See http://standards.freedesktop.org/basedir-spec/basedir-spec-0.6.html

Half-following XDG makes no sense whatsoever since you're still polluting $HOME.

liveforeverx commented 9 years ago

hex have $HEX_HOME, mix have $MIX_HOME environments, if there no $REBAR3_HOME environment, it make sense to provide it. As for example, in different buildservers, somebody want to specify explicitly the cache directory(for example, by us by build server it is mandatory requirement not to polluting $HOME).

essen commented 9 years ago

I'm not sure how that's related to what I'm saying?

If $REBAR3_HOME is currently ~/.rebar3 by default, this default should be changed to either $XDG_DATA_HOME/rebar3 or $XDG_CONFIG_HOME/rebar3 depending on what this folder contains. Otherwise you're only half following XDG and are still polluting $HOME.

liveforeverx commented 9 years ago

@essen Not related. Have not known, that REBAR3_HOME exists.

Ignore my comment.

tsloughter commented 9 years ago

@essen it isn't ~/.rebar3 it is ~/.config/rebar3/

essen commented 9 years ago

Cheers.

tsloughter commented 9 years ago

@Cloven I said the Erlang app bundle was compressed. Which it is. You are looking at the archive which contains the app tar.gz. Compressing it again makes no sense.

Also, I didn't mention GHC (which isn't a project build and packaging tool). I did mention Cabal, which as I already said does cache packages to ~/.cabal/packages/hackage.haskell.org/.

As does Opam to ~/.opam/repo/default/archives/.

Please read what I say before claiming it is wrong.

tsloughter commented 9 years ago

Forgot to mention Leiningen/Maven which go to ~/.m2

Cloven commented 9 years ago

On consideration, I think my criticisms have been less constructive than I would have liked. I apologize for giving any personal offense. So here's my constructive criticism.

In my opinion and in my personal history, rebar has been a problematic build tool. I've seen projects that required a specific rebar version; I've seen bizarre inexplicable dependency errors; I've seen it be very slow; I've seen it languish in apparent neglect; I've seen a lack of usability. In response to this, I eventually tired and went over to erlang.mk, the faults of which have been fewer in number from my perspective, solved faster, and solved in a tasteful manner. That is my personal background against which, wrongly or rightly, I look at rebar3.

When a user first clones relx, they get a rebar3 executable. When they, per the instructions, run 'rebar3 compile', they get an inscrutable error message. There is nothing in the error message, nor in the documentation of relx, nor in the 'basic usage' documentation of rebar3 at rebar3.org, nor in the output of 'rebar help' which led this fairly experienced developer to understand how to resolve the issue. So I posted an issue to Github.
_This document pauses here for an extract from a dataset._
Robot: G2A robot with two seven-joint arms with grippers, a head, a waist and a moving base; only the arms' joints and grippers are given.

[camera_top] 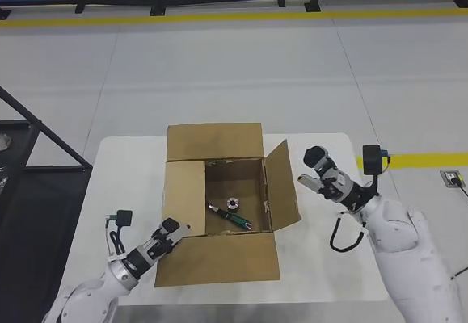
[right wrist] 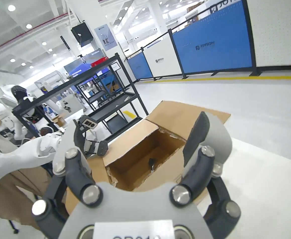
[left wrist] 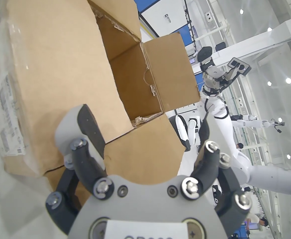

What I would have expected: I would expect ./rebar3 compile to do whatever it takes, optionally with a user prompt to confirm an additional action, to actually compile the code. As a user of a build tool, I would expect rebar3 to say "dependency xxx not found, downloading", to download and compile, and to continue making progress.

It turns out that rebar3 is not just a build tool. It also wants to be a local repository of downloaded dependencies. To me, this is surprising. There are combo tools in the java family like lein and mvn which both build and try to keep a local repo, but this is because there can be several hundred packages taking up gigabytes or more involved in building, e.g. Apache Storm from scratch; it was driven by desperate enterprise necessity, not because it's tasteful. In my personal opinion which I claim as mine alone, there's no reason to copy that behavior in erlang.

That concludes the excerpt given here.